## [Assignment]
Could you copy each line of the listing that holds "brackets"?

## [Records for this task]
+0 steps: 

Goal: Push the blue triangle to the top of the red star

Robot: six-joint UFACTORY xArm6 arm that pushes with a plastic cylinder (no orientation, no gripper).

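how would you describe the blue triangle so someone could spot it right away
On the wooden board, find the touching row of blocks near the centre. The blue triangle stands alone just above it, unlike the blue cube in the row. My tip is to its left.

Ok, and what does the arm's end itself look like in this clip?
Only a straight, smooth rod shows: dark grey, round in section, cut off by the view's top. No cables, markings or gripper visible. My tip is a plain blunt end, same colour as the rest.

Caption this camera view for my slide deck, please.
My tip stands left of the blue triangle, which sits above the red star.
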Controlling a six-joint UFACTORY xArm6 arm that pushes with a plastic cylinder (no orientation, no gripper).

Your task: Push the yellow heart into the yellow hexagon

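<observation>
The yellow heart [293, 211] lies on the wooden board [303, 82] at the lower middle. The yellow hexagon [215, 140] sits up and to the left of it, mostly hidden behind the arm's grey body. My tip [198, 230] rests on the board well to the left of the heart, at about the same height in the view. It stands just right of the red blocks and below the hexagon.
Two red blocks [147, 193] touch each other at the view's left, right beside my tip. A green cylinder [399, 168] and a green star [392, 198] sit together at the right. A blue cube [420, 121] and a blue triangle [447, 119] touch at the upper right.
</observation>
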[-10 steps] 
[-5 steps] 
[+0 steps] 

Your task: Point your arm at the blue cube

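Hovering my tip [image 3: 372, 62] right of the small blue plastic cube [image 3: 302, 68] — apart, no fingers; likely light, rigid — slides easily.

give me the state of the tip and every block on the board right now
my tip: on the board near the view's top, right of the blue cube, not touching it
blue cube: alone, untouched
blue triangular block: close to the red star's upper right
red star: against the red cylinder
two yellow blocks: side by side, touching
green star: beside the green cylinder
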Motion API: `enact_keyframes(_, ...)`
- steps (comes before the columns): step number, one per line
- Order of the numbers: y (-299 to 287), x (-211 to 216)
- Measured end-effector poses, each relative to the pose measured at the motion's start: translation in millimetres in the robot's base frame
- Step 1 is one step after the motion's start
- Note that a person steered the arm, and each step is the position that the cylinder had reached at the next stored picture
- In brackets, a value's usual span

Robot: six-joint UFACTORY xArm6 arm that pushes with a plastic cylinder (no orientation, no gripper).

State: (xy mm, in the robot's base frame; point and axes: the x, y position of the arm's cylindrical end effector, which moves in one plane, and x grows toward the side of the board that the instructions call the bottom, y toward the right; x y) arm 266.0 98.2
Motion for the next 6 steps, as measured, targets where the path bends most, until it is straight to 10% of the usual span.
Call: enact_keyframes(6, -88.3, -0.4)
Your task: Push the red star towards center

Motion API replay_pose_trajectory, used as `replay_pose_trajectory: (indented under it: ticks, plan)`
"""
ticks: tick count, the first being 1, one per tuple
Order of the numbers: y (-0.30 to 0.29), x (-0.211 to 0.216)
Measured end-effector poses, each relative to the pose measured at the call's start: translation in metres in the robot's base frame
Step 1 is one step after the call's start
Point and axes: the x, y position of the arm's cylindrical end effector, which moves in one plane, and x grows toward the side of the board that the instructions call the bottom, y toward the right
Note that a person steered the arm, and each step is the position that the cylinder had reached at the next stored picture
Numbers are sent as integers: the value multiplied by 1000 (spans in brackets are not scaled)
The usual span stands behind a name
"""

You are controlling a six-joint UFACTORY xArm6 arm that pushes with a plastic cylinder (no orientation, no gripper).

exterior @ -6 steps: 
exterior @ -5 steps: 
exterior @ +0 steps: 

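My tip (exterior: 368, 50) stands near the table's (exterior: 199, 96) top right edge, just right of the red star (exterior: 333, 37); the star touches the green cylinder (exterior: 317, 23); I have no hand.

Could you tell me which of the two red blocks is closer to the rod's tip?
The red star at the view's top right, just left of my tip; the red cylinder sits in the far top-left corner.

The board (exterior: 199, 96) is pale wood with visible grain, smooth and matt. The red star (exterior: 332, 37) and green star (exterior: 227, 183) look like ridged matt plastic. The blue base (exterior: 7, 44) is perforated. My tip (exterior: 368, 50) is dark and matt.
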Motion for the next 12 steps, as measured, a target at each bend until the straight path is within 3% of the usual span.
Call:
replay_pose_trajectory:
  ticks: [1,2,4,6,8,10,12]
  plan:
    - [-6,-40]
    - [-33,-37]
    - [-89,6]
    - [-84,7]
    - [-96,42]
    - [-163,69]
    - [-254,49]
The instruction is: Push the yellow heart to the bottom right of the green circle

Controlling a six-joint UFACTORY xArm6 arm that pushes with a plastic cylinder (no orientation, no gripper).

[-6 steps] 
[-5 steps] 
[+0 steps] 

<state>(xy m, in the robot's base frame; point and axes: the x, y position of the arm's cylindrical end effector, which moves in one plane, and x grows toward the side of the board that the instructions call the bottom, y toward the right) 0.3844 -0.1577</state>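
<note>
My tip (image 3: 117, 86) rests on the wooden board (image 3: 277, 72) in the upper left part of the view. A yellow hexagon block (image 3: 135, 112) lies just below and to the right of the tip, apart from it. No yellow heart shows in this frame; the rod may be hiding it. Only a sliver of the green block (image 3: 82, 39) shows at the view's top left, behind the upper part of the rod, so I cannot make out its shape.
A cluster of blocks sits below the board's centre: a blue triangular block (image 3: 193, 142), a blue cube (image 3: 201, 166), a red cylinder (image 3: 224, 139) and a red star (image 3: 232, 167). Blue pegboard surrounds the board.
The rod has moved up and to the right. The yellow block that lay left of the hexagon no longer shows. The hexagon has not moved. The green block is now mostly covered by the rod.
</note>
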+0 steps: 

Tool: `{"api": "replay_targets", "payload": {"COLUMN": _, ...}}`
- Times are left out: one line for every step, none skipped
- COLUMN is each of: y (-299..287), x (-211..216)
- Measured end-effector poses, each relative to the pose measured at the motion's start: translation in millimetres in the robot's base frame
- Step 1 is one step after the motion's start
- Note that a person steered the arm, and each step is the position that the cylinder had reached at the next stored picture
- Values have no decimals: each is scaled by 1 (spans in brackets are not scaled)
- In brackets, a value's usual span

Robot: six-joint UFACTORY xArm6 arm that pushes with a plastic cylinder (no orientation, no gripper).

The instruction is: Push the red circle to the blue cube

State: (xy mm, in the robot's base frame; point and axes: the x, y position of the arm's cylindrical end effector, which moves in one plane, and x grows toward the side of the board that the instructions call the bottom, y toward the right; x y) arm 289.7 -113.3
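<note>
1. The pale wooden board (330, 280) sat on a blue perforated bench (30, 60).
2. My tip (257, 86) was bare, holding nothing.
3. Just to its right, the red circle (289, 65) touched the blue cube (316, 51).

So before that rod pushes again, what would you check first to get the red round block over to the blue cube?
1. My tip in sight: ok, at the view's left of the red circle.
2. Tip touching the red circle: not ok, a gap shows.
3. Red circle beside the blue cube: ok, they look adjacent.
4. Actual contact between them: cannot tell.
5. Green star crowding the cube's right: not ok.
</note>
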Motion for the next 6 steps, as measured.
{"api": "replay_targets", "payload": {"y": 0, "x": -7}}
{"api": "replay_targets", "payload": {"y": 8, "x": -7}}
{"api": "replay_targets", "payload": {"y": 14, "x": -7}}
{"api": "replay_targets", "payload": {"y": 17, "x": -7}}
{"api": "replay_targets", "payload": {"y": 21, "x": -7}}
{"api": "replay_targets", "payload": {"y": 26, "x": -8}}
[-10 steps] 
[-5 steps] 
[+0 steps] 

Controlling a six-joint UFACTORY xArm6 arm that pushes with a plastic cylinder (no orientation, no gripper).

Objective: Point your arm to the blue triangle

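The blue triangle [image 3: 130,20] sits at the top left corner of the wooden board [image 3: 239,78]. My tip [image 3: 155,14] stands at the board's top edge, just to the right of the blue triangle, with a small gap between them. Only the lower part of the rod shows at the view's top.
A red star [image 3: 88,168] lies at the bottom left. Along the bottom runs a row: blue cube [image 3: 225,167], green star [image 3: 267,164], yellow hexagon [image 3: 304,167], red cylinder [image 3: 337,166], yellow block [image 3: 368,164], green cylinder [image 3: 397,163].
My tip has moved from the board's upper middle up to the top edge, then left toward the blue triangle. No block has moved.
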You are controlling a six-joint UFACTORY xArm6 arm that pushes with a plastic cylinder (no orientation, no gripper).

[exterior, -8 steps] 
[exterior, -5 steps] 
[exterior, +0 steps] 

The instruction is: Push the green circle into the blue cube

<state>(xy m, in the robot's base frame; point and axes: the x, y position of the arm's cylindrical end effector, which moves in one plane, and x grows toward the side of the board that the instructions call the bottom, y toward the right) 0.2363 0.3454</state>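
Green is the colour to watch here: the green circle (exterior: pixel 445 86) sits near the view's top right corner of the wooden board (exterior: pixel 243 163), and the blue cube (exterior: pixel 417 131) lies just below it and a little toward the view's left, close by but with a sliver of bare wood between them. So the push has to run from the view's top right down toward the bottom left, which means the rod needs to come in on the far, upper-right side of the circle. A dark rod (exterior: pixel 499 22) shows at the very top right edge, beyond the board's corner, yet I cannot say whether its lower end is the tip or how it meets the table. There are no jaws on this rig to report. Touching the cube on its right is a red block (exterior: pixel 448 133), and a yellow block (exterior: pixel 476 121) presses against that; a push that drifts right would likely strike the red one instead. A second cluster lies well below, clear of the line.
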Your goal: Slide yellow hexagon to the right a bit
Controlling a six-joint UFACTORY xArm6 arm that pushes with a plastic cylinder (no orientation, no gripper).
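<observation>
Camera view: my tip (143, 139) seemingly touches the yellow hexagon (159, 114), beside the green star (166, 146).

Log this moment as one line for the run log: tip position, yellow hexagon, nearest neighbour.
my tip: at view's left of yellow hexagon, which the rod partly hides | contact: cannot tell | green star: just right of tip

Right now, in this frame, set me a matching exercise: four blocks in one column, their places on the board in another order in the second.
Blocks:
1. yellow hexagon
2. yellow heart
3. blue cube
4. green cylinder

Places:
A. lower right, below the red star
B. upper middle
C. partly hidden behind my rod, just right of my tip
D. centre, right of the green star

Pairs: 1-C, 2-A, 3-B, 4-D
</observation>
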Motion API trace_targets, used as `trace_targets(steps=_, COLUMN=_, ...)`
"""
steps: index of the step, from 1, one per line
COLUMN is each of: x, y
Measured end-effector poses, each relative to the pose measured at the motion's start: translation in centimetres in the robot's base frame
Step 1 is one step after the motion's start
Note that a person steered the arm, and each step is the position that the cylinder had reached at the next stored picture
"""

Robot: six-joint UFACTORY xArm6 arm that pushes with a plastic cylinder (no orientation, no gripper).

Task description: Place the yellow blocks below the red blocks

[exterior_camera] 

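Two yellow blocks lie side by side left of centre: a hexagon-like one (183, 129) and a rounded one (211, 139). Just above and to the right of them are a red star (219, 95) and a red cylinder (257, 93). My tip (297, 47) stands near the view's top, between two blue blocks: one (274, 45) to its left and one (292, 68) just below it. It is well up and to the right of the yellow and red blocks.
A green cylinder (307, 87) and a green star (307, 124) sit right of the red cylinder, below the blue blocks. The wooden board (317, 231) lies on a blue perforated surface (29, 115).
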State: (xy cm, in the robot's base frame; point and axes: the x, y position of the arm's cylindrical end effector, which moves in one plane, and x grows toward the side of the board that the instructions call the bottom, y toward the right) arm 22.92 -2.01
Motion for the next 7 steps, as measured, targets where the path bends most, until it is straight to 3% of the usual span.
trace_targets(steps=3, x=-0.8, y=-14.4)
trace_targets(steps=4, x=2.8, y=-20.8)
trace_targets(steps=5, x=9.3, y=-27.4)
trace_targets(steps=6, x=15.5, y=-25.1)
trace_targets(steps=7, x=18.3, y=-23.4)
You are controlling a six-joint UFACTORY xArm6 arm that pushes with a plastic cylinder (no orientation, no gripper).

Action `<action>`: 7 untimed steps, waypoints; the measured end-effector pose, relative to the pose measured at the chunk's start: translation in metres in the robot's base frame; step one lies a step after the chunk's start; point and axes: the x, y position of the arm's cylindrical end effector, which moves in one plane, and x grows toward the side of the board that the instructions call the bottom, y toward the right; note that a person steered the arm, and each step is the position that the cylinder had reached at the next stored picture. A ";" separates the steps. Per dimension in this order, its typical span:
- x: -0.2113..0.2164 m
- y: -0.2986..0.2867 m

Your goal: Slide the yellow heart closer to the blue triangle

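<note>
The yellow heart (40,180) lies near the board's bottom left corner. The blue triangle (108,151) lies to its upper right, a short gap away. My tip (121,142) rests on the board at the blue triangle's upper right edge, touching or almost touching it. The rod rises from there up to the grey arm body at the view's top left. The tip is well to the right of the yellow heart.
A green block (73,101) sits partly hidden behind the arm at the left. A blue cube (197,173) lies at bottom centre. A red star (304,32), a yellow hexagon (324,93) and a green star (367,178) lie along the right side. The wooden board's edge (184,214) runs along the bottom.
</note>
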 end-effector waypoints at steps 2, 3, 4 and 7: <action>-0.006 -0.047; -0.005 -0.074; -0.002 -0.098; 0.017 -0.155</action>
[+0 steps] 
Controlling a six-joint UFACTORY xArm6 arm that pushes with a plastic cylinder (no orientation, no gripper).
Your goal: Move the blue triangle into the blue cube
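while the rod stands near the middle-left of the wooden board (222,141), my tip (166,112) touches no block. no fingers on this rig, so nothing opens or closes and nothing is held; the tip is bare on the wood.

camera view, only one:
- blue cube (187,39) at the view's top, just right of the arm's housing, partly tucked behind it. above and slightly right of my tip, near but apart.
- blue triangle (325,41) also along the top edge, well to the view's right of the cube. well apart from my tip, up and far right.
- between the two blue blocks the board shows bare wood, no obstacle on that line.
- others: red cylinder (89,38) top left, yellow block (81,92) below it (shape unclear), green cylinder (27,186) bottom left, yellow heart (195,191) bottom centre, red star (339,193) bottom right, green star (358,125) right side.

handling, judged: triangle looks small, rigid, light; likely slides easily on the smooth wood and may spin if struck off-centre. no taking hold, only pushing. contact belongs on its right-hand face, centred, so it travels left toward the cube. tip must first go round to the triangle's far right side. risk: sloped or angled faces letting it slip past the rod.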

## [Answer section]
- In brackets, a value's usual span
Numbers are sent as integers: the value multiplied by 1000 (spans in brackets are not scaled)
- Values have no decimals: each is scaled by 1 (spans in brackets are not scaled)
- In brackets, a value's usual span

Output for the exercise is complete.